Ben Weiss calls Priceline to extend his hotel stay by a day, but a representative misunderstands him and cancels his entire reservation. Now he can't get it back.
/ Source: Tribune Media Services

Q: I booked a reservation through the "name your own price" option at Priceline, and I won a bid for the West Hollywood Andaz for $100 a night.

I tried to add another night at the same price, but Priceline said it would cost $160. I turned that down and said I would attempt another bid during the week. At that point, the agent canceled my entire reservation.

I've spent numerous hours on the phone with Priceline's customer support center, to no avail, even though they fully admit my original reservation was canceled by mistake. I have pointed out to them that their policy is clear: All "name your own price" reservations are non-cancelable, non-refundable and non-changeable. And yet they broke their own policy and will not reinstate my reservation. Can you help?
— Ben Weiss, Fort Lauderdale, Fla.

A: Priceline shouldn't have canceled your reservation. What's more, it shouldn't be too hard to explain to a company representative that it should heed its own rules.

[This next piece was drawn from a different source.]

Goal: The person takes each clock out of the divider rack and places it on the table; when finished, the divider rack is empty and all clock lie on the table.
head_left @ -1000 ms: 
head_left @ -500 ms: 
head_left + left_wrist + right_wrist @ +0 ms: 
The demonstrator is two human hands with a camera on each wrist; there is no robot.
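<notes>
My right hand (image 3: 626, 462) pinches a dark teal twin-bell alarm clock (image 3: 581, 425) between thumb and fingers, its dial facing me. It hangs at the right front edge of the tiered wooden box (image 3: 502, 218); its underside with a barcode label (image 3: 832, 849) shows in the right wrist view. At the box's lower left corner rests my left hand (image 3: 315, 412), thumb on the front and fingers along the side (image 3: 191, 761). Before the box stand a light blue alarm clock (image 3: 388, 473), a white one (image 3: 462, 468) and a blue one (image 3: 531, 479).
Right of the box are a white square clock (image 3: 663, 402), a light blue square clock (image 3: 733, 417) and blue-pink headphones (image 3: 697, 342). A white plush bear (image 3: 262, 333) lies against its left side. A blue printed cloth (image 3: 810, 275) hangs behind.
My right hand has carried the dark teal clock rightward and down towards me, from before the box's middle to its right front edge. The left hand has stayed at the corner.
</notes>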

It's difficult to know exactly what went wrong with this reservation, based on your account. As you know, the "name your own price" option is completely non-refundable — once you've bid on a hotel, and the bid is accepted, you're stuck with it. So the agent shouldn't have been able to cancel the room even if you had asked.

Obviously, you could have avoided this by not calling Priceline to extend your room by a day. Its "name your own price" program just doesn't work that way. You can never be sure of which hotel you're going to get, although you can make a reasonably informed guess. (There's a Web site called Bidding For Travel that can help.)

A safer bet would have been to buy another night online, maybe through the hotel's Web site. When you check in, you could have let the hotel know you had two reservations, and made arrangements to stay in the same room, if possible.

It isn't that you should never call an online travel agency. But there are times when a call would just confuse the issue. This is one of those times. You would have been much better off using Priceline's Web site, or another site, to secure an extra room night.

A review of your correspondence suggests that you did the right thing when Priceline wouldn't reconfirm your original hotel reservation. You wrote a short, cordial e-mail and you appealed to a vice president. Unfortunately, this didn't work. It should have.

I contacted Priceline on your behalf. The company investigated your complaint and found that an "agent error" was to blame for the cancellation. Priceline reinstated your reservation and refunded one night's stay as an apology.